Anti-ship missile launch, North Korea
The US is upgrading its missile defence system to counter threats from North Korea and elsewhere Reuters

North Korea's ballistic missile programme has advanced to the point that it now has the capability to launch nuclear strikes on the US, according to a high-ranking US military official. Admiral Bill Gortney, commander of US Northern Command and North American Aerospace Defence Command, said Pyongyang likely possessed the ability to miniaturise nuclear warheads and put them on intercontinental ballistic missiles.

He added that the US military was ready to respond in the event of a North Korean nuclear launch. Analysts estimate that North Korea possesses about 20 nuclear warheads, although its ability to make them small enough to fit on a long-range rocket has been called into question.

In May, the country said it had successfully tested a submarine-launched missile, overseen by its leader Kim Jong-un.

Stark assessment

"We assess that they have the capability to reach the homeland with a nuclear weapon from a rocket," Gortney was quoted as saying at an event hosted by the Atlantic Council think tank on 7 October by Reuters.

Kim Jong-un
North Korean leader Kim Jong-un oversaw the test fire of a submarine-launched ballistic missile in May Reuters

"We're ready for [Kim], and we're ready 24 hours a day if he should be dumb enough to shoot something at us. I'm pretty confident that we're going to knock down the numbers that are going to be shot."

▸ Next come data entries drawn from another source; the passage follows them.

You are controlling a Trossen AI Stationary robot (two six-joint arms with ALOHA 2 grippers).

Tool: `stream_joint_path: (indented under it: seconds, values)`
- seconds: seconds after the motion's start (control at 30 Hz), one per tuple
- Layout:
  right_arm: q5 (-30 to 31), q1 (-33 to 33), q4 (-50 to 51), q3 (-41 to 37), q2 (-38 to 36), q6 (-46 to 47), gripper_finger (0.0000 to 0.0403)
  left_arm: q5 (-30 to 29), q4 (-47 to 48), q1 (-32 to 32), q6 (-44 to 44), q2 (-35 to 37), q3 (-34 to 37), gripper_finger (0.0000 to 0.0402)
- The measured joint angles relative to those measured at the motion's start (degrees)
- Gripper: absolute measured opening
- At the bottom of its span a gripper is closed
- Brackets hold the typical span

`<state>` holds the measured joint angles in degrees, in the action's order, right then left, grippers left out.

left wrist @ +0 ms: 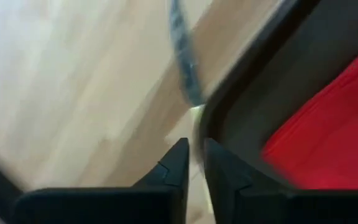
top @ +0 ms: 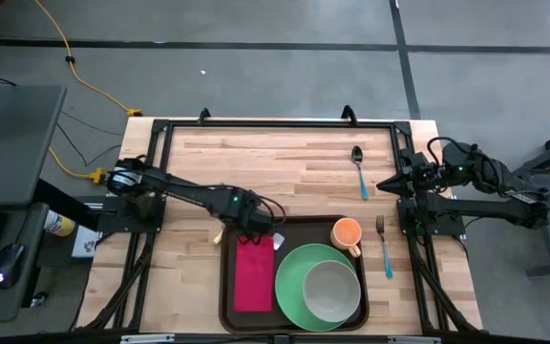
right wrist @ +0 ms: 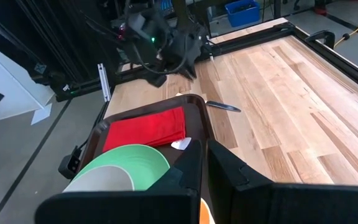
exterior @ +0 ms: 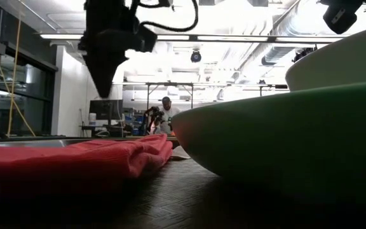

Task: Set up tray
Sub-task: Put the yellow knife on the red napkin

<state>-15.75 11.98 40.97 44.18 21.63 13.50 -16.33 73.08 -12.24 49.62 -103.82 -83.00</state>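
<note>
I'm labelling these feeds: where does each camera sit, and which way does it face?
High: overhead, straight down; both arms, dark brown plastic tray.
Low: on the tray floor, level toward the room; left arm overhead, red cloth napkin.
Left wrist: past left claw at the tray's edge.
Right wrist: past right claw across the table to the left arm.
Shared: napkin in all four.

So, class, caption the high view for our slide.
Left gripper hovers at the tray's corner; napkin, plate and bowl inside.
</note>
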Motion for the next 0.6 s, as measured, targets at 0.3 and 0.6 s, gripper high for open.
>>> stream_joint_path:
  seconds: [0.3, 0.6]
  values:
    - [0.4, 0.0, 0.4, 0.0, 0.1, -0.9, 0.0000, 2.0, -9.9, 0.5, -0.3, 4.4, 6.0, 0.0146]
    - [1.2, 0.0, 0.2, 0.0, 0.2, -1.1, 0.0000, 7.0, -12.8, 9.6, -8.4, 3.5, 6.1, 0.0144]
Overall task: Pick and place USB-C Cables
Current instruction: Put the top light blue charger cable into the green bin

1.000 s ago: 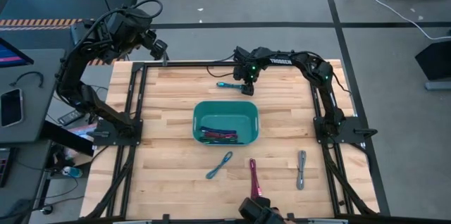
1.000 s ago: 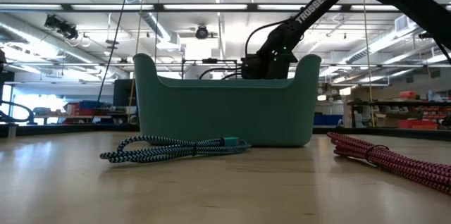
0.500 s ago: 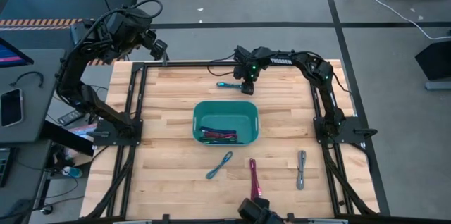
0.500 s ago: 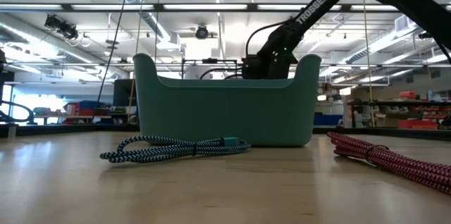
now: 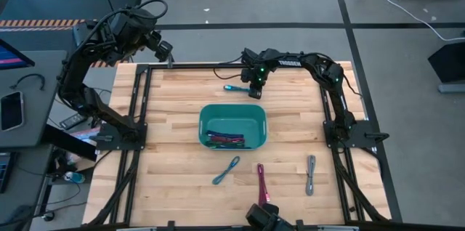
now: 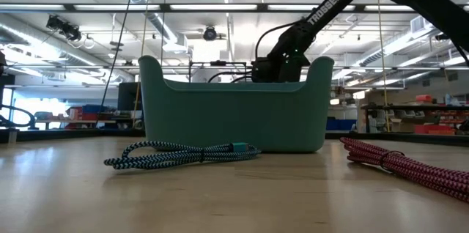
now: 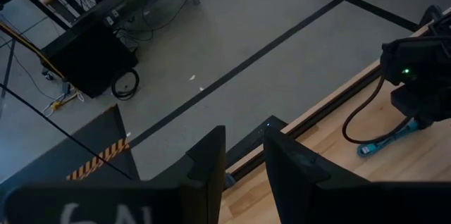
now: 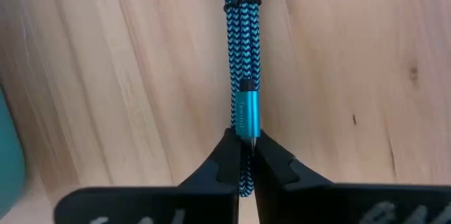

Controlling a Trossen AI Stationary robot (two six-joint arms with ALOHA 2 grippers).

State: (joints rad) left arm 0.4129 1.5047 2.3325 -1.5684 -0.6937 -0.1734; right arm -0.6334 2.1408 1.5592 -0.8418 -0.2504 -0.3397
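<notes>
A cyan USB-C cable (image 8: 239, 48), bundled with a black tie, lies on the wood near the table's far edge (image 5: 234, 86). My right gripper (image 8: 243, 145) stands over its right end (image 5: 254, 90) and is shut on it. More cables lie inside the teal bin (image 5: 232, 111) at the table's middle. Near the front edge lie a blue striped cable (image 5: 226, 171), a magenta one (image 5: 261, 180) and a grey one (image 5: 311, 174). My left gripper (image 7: 243, 157) hangs open and holds nothing, high above the far left corner (image 5: 166, 51). My right gripper pinches the cyan cable between its two fingers at the bundle's right end, just behind the metal connector (image 8: 246, 115). The fingers come steeply from above. The bundle lies flat on the table and stretches away from the fingers toward the table's left.
In the low view the bin (image 6: 234, 108) hides the right gripper; only the arm (image 6: 282, 57) shows behind it. The blue striped cable (image 6: 183, 154) and the magenta one (image 6: 410, 165) lie in front of the bin. A black frame (image 5: 145, 107) borders the table.
My right gripper has shut on the end of the cyan cable without shifting its place. The cable lies on the table where it lay before.
</notes>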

The striking assessment comes days after North Korea's ambassador to the UK stated that the country had "full capability to fight a nuclear war with the US". "If a war breaks down its calamity and destructiveness will be totally different to that of the 1950s and the range of the war will no longer be limited to the boundaries of the Korean peninsula," Hyon Hak-bong warned at an event in Chatham House. "Nuclear warheads with an explosive power ten times greater than the atomic bomb dropped on Hiroshima will be flying across the Pacific Ocean."

Gortney said the US military was modernising its missile defence system with new sensors and radars to better identify and knock down incoming rocket attacks.